Using the material below, return exactly the lines between the one holding "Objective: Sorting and" and the one holding "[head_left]", inclusive, and no others.

» Given material
######

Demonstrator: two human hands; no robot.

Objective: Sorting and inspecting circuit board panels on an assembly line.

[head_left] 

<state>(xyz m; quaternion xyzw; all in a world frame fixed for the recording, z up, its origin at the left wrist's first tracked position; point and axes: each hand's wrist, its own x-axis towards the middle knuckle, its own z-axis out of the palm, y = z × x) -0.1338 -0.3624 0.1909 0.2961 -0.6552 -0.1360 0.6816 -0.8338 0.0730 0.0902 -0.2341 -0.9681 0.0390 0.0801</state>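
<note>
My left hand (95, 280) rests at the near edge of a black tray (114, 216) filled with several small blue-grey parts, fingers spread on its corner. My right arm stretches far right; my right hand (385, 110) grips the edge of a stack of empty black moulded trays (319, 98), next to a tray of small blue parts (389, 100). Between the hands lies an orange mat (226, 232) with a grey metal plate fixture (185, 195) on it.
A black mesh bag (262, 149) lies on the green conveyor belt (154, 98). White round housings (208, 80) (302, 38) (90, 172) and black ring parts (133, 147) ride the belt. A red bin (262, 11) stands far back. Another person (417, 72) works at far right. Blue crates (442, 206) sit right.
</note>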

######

» Expected answer
Objective: Sorting and inspecting circuit board panels on an assembly line.

[head_left] 

There is nothing more to the output.